▼
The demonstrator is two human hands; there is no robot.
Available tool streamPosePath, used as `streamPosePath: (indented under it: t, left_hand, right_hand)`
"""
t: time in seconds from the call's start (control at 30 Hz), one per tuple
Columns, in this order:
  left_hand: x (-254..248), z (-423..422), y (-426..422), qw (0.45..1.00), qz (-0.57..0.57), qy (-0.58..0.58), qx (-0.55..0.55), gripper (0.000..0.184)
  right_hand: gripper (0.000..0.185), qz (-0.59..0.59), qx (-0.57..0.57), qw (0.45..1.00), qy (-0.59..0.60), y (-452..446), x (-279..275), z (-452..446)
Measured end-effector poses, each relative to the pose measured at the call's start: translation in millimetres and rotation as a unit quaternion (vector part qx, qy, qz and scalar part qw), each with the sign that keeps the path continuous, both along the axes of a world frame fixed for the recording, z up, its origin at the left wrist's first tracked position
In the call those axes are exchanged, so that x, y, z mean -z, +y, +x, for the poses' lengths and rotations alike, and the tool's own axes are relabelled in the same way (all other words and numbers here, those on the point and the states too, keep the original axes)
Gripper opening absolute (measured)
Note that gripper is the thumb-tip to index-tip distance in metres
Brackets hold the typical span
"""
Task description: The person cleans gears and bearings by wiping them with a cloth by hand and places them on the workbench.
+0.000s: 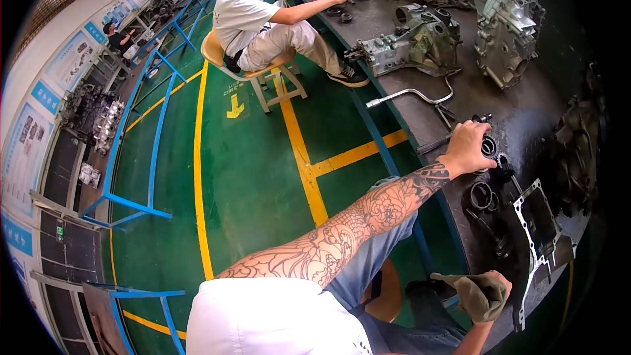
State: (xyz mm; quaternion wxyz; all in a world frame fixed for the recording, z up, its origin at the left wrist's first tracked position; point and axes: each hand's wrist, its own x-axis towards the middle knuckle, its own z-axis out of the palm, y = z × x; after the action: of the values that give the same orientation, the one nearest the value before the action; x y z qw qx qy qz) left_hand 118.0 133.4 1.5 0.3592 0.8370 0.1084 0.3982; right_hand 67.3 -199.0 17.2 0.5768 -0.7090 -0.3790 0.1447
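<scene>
My left hand, at the end of a tattooed arm, reaches over the dark workbench. Its fingers and thumb curl around a dark metal ring, partly hidden by the hand. Close beside it lies a small gear shaft. Nearer to me are thin metal rings and a dark shaft. At the bench's near edge my right hand grips a crumpled grey-brown cloth, which covers most of its fingers.
A thin metal gasket lies on the bench's right side. Farther along are a bent speed wrench and gearbox housings. A seated person works at the bench's far end. Blue rails stand at left on the green floor.
</scene>
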Motion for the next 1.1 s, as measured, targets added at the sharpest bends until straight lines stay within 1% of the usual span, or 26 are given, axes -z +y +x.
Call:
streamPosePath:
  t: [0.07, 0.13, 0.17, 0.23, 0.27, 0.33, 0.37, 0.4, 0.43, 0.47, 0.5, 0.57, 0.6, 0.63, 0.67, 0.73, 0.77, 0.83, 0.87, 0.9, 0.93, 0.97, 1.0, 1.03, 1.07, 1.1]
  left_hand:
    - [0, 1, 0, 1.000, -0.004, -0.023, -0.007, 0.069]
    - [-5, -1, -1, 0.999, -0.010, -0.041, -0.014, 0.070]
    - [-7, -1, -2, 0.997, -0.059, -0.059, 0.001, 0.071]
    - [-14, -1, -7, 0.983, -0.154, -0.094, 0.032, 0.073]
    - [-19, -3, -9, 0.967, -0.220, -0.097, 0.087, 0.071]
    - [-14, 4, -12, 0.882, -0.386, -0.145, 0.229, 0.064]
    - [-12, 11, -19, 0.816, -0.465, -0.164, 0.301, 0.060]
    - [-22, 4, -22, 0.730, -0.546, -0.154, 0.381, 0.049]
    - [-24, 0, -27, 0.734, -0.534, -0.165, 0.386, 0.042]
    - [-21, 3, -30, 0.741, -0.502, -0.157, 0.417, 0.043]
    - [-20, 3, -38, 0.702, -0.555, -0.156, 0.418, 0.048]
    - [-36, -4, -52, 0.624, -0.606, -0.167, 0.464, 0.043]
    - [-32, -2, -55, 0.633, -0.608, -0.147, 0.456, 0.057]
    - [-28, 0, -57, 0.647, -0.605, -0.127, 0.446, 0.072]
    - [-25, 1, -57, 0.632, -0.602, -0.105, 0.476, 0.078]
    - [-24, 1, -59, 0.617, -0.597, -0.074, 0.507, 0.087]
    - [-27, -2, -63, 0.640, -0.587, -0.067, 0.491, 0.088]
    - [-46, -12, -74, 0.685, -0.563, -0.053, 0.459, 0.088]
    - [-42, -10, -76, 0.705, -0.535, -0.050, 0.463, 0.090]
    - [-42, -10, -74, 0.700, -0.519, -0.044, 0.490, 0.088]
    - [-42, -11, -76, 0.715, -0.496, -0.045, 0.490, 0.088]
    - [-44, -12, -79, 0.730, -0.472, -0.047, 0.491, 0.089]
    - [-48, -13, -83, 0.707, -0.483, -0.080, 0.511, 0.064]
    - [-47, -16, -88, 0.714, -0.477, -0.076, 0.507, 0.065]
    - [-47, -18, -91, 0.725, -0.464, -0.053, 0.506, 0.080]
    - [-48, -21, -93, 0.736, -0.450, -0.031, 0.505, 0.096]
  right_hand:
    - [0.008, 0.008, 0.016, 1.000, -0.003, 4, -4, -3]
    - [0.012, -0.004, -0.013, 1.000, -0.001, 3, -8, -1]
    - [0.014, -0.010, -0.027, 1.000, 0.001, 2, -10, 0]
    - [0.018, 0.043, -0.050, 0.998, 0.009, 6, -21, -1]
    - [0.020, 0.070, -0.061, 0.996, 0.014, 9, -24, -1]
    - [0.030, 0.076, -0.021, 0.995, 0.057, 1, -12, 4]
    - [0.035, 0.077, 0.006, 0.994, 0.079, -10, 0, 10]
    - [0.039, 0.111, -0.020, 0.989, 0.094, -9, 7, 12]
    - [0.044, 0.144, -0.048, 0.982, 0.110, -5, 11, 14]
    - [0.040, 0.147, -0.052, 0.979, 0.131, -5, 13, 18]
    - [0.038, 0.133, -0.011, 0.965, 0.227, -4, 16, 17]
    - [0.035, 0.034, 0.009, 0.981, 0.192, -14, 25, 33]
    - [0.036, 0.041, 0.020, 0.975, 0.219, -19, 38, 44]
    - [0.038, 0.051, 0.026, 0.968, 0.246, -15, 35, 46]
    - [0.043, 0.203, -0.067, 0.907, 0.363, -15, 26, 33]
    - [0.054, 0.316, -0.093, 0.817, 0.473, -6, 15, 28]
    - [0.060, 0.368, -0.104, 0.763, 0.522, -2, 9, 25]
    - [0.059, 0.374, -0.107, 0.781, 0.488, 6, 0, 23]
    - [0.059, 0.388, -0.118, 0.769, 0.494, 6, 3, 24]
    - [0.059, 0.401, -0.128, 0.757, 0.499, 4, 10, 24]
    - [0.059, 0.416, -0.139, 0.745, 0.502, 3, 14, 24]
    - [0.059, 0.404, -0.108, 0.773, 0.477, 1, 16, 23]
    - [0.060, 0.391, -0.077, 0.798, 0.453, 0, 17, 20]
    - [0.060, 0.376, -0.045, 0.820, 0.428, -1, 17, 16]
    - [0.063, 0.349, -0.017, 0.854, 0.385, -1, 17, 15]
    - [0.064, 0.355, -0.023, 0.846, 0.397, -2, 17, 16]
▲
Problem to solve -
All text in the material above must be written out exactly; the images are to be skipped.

Output for this exercise -
The demonstrator is two human hands; there is no robot.
Available tool streamPosePath, used as `streamPosePath: (indented under it: t, left_hand, right_hand)`
"""
t: time in seconds from the call's start (control at 30 Hz), one per tuple
Columns, in this order:
  left_hand: x (-254..248), z (-423..422), y (-426..422), qw (0.45..1.00), qz (-0.57..0.57), qy (-0.58..0.58), qx (-0.55..0.55), gripper (0.000..0.184)
  right_hand: gripper (0.000..0.185), qz (-0.59..0.59), qx (-0.57..0.57), qw (0.45..1.00), qy (-0.59..0.60), y (-452..446), x (-279..275), z (-452..446)
Measured end-effector poses, each relative to the pose measured at the call's start: translation in millimetres and rotation as a unit quaternion (vector part qx, qy, qz and scalar part qw), each with the sign that keeps the path continuous, both along the axes of a world frame fixed for the recording, z up, its origin at the left wrist's first tracked position
In the call those axes are exchanged, so that x, y, z mean -z, +y, +x, for the poses' lengths and rotations alike, and the tool's own axes are relabelled in the same way (all other words and numbers here, those on the point and the states too, keep the original axes)
Gripper opening absolute (measured)
Note that gripper is the thumb-tip to index-tip distance in metres
Brackets hold the typical span
"""
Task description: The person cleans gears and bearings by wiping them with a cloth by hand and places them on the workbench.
+0.000s: 
State: (xyz mm; quaternion wxyz; all in a world frame fixed for the recording, z up, its origin at the left wrist's first tracked position; point and axes: each hand's wrist, its own x-axis towards the middle knuckle, its own z-axis out of the palm, y = z × x; after the action: of the values that give the same orientation, the one nearest the value before the action; x y z qw qx qy qz) left_hand 118.0 133.4 1.5 0.3592 0.8370 0.1084 0.3982; right_hand 67.3 -199.0 17.2 0.5768 -0.7090 -0.3790 0.1447
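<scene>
My left hand, at the end of a tattooed arm, reaches over the dark workbench. Its fingers and thumb curl around a dark metal ring, partly hidden by the hand. Close beside it lies a small gear shaft. Nearer to me are thin metal rings and a dark shaft. At the bench's near edge my right hand grips a crumpled grey-brown cloth, which covers most of its fingers.
A thin metal gasket lies on the bench's right side. Farther along are a bent speed wrench and gearbox housings. A seated person works at the bench's far end. Blue rails stand at left on the green floor.
</scene>
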Motion for the next 1.1 s, as measured, targets added at the sharpest bends until straight lines stay within 1% of the usual span, or 26 are given, axes -z +y +x.
Call:
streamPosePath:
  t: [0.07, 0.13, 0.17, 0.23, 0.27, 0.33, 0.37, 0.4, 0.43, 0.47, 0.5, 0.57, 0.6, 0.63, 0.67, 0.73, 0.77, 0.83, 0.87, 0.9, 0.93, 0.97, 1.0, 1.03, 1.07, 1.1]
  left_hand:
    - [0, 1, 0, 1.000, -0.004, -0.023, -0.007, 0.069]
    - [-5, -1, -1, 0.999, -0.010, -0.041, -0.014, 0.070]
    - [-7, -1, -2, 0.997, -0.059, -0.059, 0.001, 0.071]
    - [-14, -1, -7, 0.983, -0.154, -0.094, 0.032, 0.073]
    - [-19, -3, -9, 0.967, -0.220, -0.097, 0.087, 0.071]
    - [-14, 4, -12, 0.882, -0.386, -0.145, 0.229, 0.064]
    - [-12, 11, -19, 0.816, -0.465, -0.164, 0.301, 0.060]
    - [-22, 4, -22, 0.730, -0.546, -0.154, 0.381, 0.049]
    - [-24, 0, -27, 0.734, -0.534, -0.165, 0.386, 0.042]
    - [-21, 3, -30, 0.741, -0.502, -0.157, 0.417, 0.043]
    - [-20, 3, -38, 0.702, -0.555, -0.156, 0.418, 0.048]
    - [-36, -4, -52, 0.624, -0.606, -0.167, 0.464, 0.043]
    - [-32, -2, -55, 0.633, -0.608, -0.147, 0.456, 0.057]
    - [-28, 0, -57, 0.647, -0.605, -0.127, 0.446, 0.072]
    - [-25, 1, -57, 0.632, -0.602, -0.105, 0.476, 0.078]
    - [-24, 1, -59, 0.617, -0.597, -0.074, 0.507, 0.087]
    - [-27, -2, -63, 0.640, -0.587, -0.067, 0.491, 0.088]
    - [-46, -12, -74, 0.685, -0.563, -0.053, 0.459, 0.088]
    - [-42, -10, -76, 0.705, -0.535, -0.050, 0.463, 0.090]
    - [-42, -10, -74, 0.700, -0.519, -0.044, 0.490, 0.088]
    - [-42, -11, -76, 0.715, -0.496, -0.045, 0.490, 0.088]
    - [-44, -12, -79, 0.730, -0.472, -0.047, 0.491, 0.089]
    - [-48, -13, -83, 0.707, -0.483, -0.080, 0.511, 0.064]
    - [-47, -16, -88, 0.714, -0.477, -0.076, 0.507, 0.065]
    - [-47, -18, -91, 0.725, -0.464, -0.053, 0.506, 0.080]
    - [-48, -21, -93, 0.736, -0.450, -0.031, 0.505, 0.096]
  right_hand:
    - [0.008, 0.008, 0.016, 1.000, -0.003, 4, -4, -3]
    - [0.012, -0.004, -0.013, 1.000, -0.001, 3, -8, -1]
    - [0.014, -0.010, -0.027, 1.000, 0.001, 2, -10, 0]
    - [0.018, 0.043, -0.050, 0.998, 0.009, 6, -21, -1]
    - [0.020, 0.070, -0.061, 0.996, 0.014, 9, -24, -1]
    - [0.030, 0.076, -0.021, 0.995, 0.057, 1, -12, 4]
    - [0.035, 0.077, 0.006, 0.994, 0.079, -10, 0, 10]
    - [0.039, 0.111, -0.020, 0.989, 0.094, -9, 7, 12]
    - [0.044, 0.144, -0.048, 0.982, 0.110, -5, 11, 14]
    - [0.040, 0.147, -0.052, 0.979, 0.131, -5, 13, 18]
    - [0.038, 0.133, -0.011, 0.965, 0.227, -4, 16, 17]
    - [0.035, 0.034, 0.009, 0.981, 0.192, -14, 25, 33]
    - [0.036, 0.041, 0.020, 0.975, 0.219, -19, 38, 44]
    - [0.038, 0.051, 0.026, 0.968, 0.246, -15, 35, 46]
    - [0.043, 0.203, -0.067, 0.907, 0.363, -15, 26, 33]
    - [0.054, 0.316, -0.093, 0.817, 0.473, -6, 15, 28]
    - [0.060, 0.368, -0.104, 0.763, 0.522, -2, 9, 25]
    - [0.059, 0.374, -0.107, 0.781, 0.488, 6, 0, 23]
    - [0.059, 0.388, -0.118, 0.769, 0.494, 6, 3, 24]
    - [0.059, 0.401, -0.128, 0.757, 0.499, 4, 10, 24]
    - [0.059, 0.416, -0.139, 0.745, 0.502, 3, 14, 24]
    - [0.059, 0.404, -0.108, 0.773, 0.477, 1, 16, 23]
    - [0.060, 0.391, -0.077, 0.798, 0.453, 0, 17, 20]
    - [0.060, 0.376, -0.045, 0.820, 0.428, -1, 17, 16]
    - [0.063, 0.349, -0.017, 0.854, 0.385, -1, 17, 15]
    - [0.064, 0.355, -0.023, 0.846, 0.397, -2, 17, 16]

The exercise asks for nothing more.